Imagine three chairs side by side. Each chair represents a different person and their faith, with three different levels of commitment toward God. Every person reading this blog is sitting in one of those chairs. You can decide where you sit but you cannot decide the consequences of that decision.
The first chair is called "commitment." This person has a whole heart for God and a personal relationship with Jesus. This person is deeply committed to Jesus in all they do. An example of a person sitting in this first chair would be David.
The second chair is called "compromise." This person has accepted Christ but hasn't decided how much or little to follow Him. They agree with the beliefs of the first chair and appears to follow the "Christian lifestyle" but there is inconsistency and instability. Children who grow up in a Christian home tend to sit in this second chair. It's also easy for a Christian to slide from the first chair to the second chair. An example of this would be David's son, Solomon.
The third chair is called "conflict." This person has not responded personally to God and may be confused by their spiritual condition. If he/she has grown up in a Christian home, they may look and act like those in the other chairs, but there is a gulf between this person and God. A person who grows up in the home of the second chair tends to sit in the third chair. They saw Christianity in name only and therefore reject it when they are older. An example of this would be Solomon's son, Rehoboam.
Here is another example of the three chairs, in three generations, from Joshua and Judges:
And if it seems evil to you to serve the Lord, choose for yourselves this day whom you will serve… But as for me and my house, we will serve the Lord. So the people answered and said: Far be it from us that we should forsake the Lord to serve other gods… So the people served the Lord all the days of Joshua, and all the days of the elders who outlived Joshua, who had seen all the great works of the Lord which He had done for Israel…. When all that generation had been gathered to their fathers, another generation arose after them who did not know the Lord nor the work which He had done for Israel. (Judges 24:15-16; Judges 2:7, 10)

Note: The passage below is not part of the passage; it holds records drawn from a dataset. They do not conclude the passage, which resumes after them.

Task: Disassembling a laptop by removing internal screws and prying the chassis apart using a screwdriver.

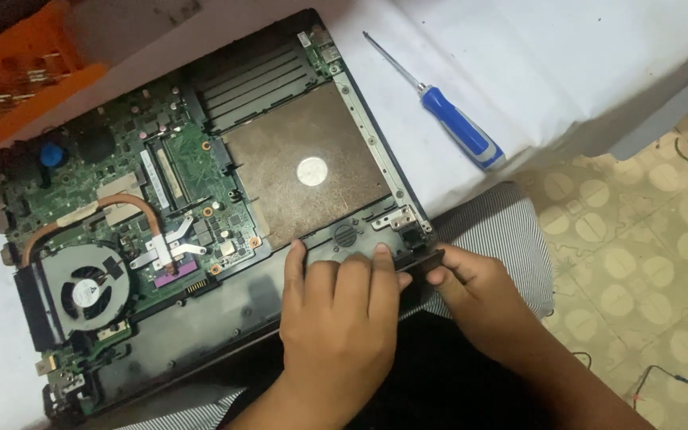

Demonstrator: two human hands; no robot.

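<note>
We judge the opened laptop (201,215) to be flat, stiff and fairly heavy for its thickness, yet fragile wherever its insides lie bare, so the safest hold seems to be the black plastic rim along the near edge and the corners, never the green circuit board (121,167) or the fan (85,291). It lies at a slant on the white-covered surface (583,64), its near edge overhanging toward our lap, bottom cover off. Our left hand (336,314) rests flat on that near rim, fingers spread and pressing down, not closed around anything. Our right hand (471,291) pinches the near right corner by the metal hinge (396,221), thumb and fingertips clamped on the black edge. Inside we see a copper heat pipe (133,203) curving from the fan across the board, a brownish metal plate (304,171) with a round silver sticker, and a ribbed black panel above it. A blue-handled screwdriver (447,115) lies well apart on the cloth to the right, and an orange tray (21,72) sits at the far left corner.
</note>
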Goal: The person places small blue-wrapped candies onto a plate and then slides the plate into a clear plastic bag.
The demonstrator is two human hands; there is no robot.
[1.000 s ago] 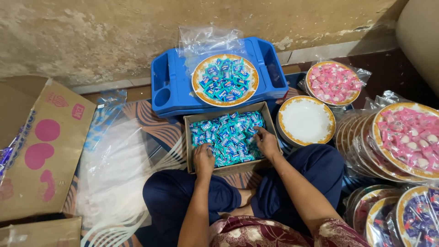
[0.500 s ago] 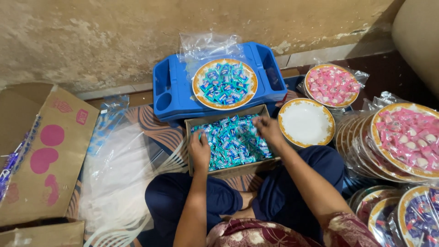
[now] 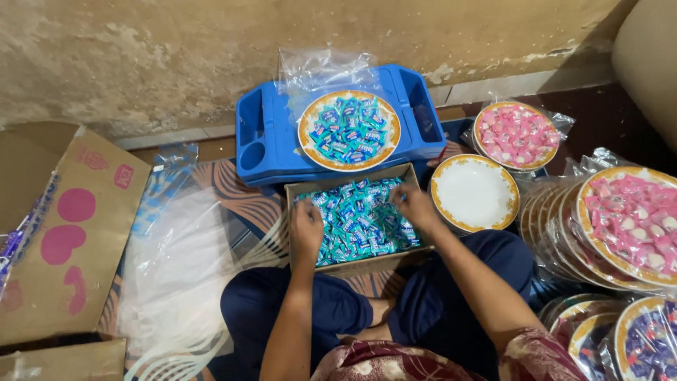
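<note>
On my left a flattened cardboard box (image 3: 60,233) with pink shapes leans beside a heap of clear plastic bags (image 3: 180,275) spread over the patterned floor mat (image 3: 233,187). Ahead, against the wall, sits a blue plastic tray (image 3: 271,144) carrying 1 gold-rimmed plate of blue candies (image 3: 349,130). To my right stands a stack of wrapped plates (image 3: 627,226) topped with pink candies, another bagged plate of pink candies (image 3: 516,135) farther back, and an empty white plate (image 3: 474,192) just beside the box I am working in. That small cardboard box (image 3: 357,219) rests on the floor between my knees and the blue tray, filled with blue-wrapped candies (image 3: 360,226). My left hand (image 3: 307,229) lies palm down on the candies at the box's left side, fingers curled into the pile. My right hand (image 3: 416,206) reaches in at the right edge, fingers bent narrow among the wrappers; whether either hand has actually closed on any candies, I cannot tell.
</note>
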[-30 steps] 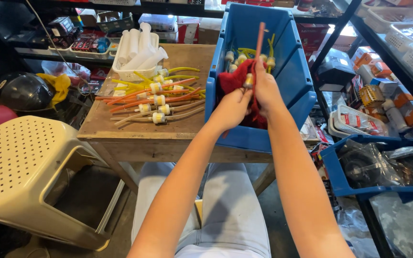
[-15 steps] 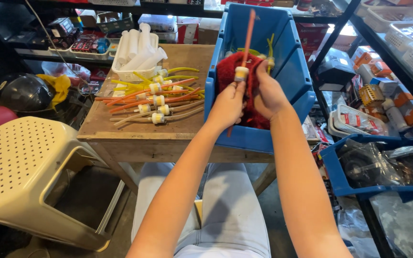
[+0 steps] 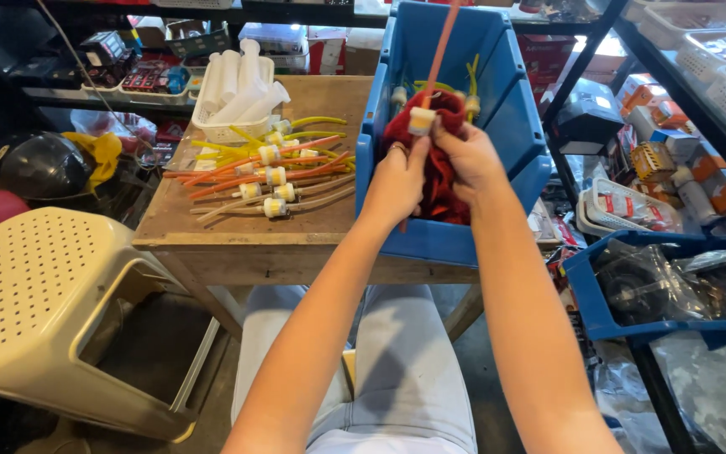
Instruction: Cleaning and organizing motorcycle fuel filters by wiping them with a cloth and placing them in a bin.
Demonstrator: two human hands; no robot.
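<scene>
Both hands are up over the big blue bin (image 3: 510, 181), the left hand (image 3: 395, 181) pinching a small white filter (image 3: 422, 120) in its fingers and the right hand (image 3: 470, 160) closed beside it, an orange tube (image 3: 442, 52) standing up from the filter. One hard tug and that tube could slip off or snag the red tangle (image 3: 439, 181) and yellow tubes (image 3: 467, 80) filling the bin. Back on the tabletop (image 3: 237, 231), the smaller white basket (image 3: 212, 130) holds white plastic pieces (image 3: 241, 76).
</scene>
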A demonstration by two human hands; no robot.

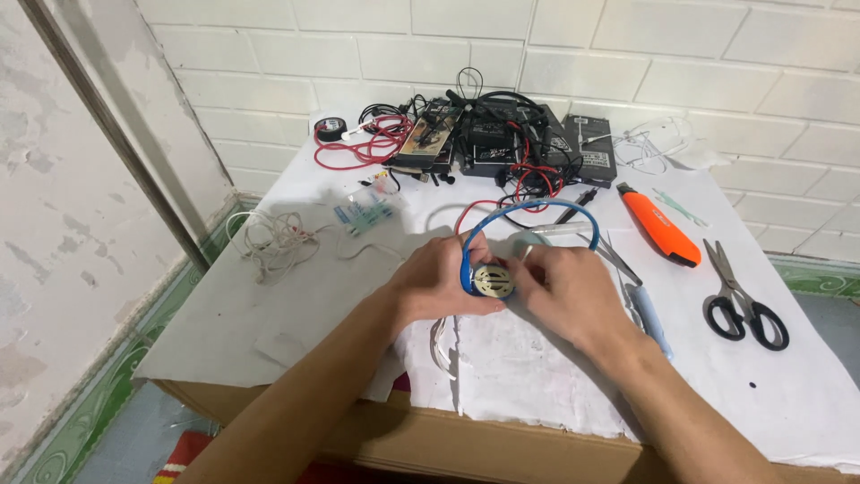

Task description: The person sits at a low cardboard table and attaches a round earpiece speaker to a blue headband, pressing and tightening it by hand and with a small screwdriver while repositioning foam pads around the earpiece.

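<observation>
both hands, left hand [436,280] and right hand [566,289], close their fingers around a round metal earpiece [493,280] on a blue headband [524,211], scissors [742,300] lying far right.

The room is evenly and brightly lit, with soft light that seems to fall from above and a little in front. The white sheet on the worktop [269,314] reflects it without harsh glare. Shadows are faint: a thin, soft one lies under the scissors [743,305] and beneath the forearms. The centre is sharp, while the tiled wall [672,54] bows slightly toward the edges. The near corners look a touch softer.
</observation>
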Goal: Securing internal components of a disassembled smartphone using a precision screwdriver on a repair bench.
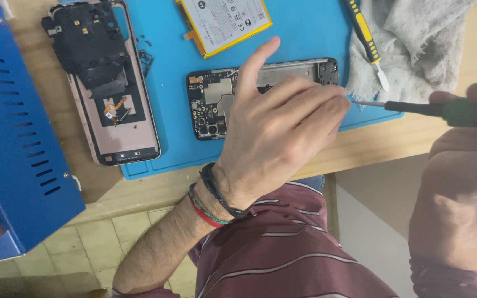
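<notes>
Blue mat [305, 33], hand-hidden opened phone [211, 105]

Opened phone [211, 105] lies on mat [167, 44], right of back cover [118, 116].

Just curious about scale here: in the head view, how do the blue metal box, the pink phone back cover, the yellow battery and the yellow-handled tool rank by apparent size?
1. blue metal box, partly cut off and nearer the camera
2. pink phone back cover
3. yellow battery, top cut off by the frame
4. yellow-handled tool, the slimmest
</notes>
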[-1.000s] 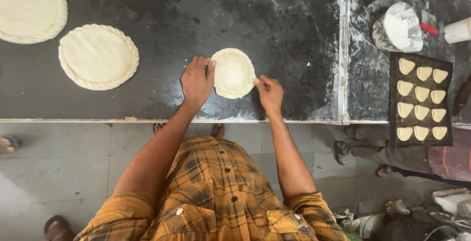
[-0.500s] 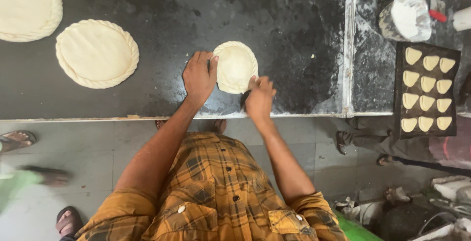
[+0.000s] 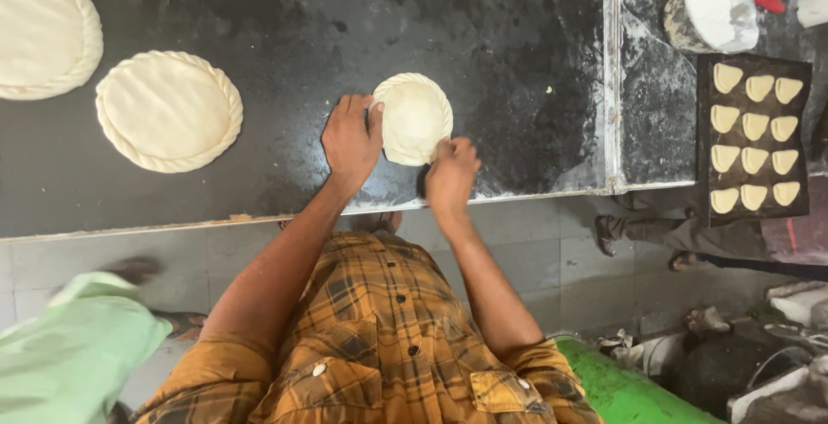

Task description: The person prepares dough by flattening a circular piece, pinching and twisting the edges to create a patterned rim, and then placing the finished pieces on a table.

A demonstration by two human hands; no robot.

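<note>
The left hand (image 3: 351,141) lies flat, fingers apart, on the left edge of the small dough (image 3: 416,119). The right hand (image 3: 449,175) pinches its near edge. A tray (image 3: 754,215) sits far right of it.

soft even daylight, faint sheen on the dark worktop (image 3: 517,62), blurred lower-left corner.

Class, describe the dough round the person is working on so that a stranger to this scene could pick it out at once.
Start at the dark worktop and follow its near edge to the person's two hands. The small dough round lies flat between the left hand and the right hand, both touching its edge. It is much smaller than the two big crimped rounds to the left, and round, unlike the small pieces on the dark tray.
</note>
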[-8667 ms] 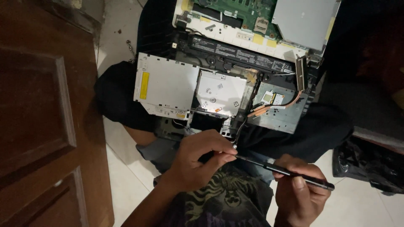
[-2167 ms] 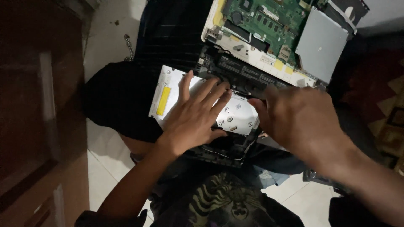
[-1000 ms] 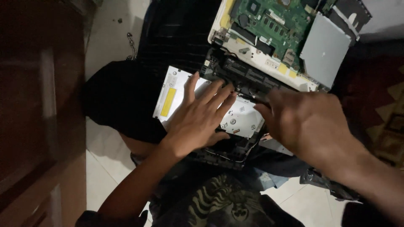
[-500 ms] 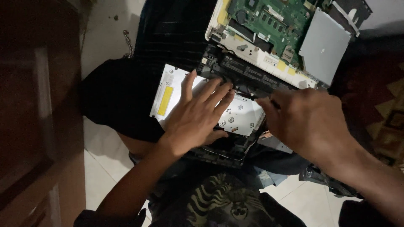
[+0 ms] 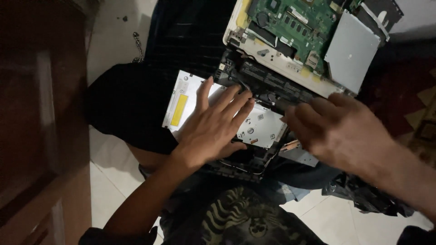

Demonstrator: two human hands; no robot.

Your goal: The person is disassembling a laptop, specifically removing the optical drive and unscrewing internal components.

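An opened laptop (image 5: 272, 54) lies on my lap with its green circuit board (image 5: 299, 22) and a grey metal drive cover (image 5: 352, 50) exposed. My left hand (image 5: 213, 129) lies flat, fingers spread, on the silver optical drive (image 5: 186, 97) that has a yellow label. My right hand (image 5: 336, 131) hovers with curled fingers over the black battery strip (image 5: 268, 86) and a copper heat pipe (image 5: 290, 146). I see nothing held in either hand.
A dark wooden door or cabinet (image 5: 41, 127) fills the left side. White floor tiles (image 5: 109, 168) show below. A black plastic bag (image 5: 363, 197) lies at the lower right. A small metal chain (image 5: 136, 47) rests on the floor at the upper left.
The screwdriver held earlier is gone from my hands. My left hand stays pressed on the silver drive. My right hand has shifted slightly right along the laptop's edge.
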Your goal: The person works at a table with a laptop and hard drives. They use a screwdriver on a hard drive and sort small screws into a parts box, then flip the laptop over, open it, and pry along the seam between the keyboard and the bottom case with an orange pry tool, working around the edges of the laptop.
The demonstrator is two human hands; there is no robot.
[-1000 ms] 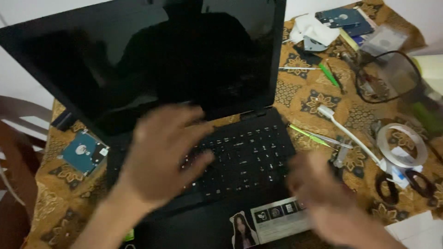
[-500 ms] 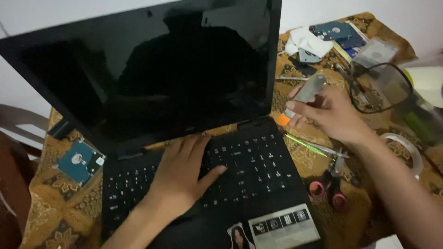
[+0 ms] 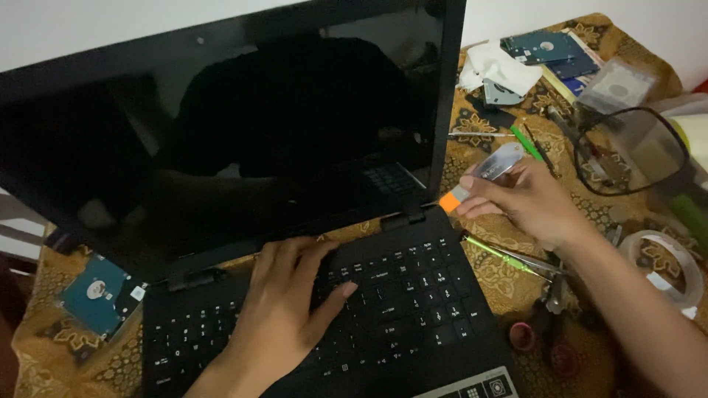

- First Chair: Joshua knew God and His works.
- Second Chair: The elders knew about God and His works.
- Third Chair: The children of the elders did not know God or His works.
I've been thinking about this a lot of late, especially because of conversations with Europeans who appear to be in a post-Christian era, conversations in the United States who seem to be heading toward a post-Christian era, and conversations with Africans who seem to still be in-between the first and second generation. Our DML bible study on Nehemiah reminds us of the pattern of the generational forgetting of God when things go well and then remembering when crisis happens.
To know God and to know about God are very different.
I continue to pray that we, as the Global Church, pursue making disciples who experience no sacred/secular divide which will allow us to see God in every place and every space, and not relegate Him only to the church building and Sunday worship. That is not the full answer, but I do think it is an important part of it.